In the data below, the answer is the run of lines from the line containing "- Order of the" through the line containing "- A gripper", both included; print it exactly and nothing else.

═════ Supplied material ═════

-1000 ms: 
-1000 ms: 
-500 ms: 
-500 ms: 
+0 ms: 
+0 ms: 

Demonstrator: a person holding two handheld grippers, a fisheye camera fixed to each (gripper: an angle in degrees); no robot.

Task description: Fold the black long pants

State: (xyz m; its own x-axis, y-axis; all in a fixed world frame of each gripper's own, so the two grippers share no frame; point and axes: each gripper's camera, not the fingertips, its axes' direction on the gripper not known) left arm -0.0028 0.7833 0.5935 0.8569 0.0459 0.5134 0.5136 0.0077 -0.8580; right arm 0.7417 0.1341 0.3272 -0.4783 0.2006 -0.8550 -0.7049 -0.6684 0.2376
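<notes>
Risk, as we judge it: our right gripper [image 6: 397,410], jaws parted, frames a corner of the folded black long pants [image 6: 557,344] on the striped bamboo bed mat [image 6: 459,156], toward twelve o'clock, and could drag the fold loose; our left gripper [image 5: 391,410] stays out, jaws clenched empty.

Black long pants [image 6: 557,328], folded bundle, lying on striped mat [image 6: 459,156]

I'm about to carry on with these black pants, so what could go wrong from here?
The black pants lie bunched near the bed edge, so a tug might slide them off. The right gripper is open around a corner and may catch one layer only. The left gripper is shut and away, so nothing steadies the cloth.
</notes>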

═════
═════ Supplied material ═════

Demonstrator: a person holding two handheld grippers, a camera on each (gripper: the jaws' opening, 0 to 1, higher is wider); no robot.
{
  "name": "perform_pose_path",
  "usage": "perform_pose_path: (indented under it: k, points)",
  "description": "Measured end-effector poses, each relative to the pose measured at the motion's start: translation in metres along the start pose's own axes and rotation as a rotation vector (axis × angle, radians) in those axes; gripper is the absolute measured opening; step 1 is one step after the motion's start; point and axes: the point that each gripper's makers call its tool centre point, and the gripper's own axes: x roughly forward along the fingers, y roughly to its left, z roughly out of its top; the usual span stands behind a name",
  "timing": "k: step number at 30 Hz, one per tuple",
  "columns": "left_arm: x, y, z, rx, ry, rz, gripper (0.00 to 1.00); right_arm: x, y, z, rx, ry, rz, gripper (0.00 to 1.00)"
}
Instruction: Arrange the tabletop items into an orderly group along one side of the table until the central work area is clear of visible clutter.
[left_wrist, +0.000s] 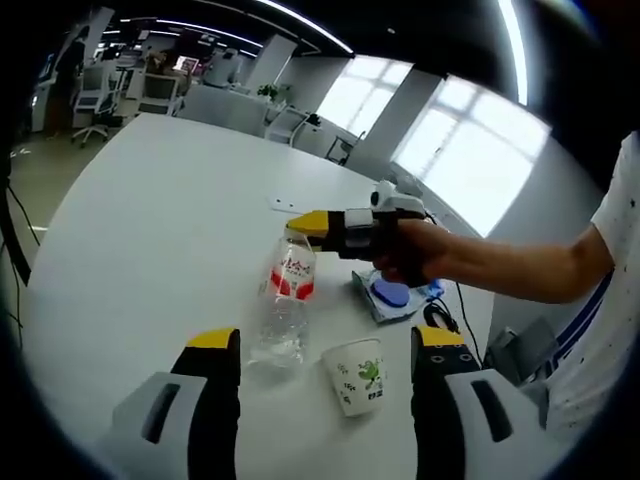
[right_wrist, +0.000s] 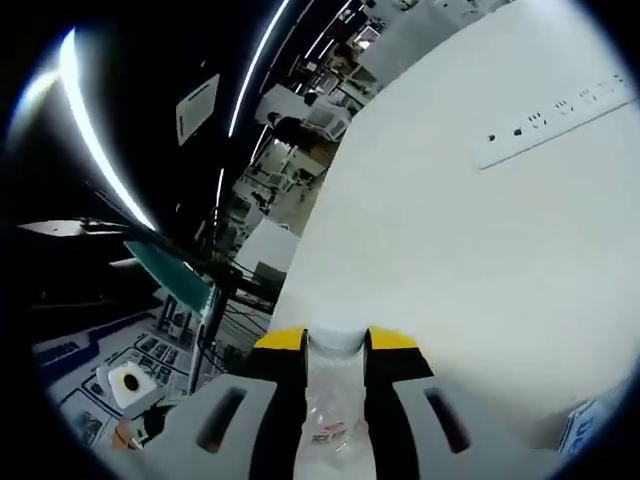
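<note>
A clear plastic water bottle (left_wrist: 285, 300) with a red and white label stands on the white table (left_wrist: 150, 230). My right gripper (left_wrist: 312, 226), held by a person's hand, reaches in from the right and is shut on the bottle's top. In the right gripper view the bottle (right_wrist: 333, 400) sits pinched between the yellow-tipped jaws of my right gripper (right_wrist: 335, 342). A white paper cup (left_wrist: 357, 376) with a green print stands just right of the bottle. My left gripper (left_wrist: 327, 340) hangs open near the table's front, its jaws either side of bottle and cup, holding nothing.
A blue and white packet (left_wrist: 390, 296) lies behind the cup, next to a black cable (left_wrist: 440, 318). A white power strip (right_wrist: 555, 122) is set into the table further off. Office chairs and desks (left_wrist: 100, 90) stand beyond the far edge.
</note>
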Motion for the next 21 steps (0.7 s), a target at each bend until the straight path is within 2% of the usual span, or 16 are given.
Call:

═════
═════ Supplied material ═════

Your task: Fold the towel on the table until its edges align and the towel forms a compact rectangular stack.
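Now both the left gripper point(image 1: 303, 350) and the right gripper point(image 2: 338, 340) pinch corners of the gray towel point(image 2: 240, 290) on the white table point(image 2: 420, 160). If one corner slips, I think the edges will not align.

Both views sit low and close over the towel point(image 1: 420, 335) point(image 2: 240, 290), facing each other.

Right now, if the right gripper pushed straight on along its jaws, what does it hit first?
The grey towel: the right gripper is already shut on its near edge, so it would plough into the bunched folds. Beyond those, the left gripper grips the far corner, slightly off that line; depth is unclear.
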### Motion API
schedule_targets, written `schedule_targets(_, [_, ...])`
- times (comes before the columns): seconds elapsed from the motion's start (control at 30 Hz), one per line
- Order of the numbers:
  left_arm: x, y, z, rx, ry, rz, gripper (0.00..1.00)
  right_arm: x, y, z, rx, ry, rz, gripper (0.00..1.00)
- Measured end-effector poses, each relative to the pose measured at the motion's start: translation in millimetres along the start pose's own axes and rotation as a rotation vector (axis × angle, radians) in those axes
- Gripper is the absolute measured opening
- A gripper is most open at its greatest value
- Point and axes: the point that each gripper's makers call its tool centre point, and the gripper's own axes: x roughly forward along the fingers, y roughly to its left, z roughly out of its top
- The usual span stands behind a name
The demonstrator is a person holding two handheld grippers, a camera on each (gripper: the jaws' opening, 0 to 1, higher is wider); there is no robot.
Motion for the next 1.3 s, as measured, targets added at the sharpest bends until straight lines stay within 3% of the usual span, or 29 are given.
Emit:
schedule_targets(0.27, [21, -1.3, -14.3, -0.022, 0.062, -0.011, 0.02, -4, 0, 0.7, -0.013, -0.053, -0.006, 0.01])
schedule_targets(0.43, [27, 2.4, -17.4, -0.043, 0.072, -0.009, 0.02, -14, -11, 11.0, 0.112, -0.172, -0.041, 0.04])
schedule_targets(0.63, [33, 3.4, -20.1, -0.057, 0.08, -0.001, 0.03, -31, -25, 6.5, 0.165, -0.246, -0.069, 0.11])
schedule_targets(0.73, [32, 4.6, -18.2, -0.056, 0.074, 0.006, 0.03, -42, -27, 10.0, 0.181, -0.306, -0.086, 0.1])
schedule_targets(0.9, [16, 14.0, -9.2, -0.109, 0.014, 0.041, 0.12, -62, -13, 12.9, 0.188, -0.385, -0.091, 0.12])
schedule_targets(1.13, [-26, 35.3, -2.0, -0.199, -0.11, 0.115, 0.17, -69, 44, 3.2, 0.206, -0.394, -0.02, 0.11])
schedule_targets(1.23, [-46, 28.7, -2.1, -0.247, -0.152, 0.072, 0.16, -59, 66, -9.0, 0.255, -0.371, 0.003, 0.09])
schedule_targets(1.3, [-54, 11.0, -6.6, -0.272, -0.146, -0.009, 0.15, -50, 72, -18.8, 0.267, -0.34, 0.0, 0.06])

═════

Answer to this task:
- Order of the numbers:
  left_arm: x, y, z, rx, ry, rz, gripper (0.00..1.00)
  right_arm: x, y, z, rx, ry, rz, gripper (0.00..1.00)
- Measured end-effector poses, each relative to the pose measured at the motion's start: translation in millimetres along the start pose's own axes and rotation as a rotation vector (axis × angle, radians) in those axes
- Gripper is the absolute measured opening
- A gripper is most open at its greatest value

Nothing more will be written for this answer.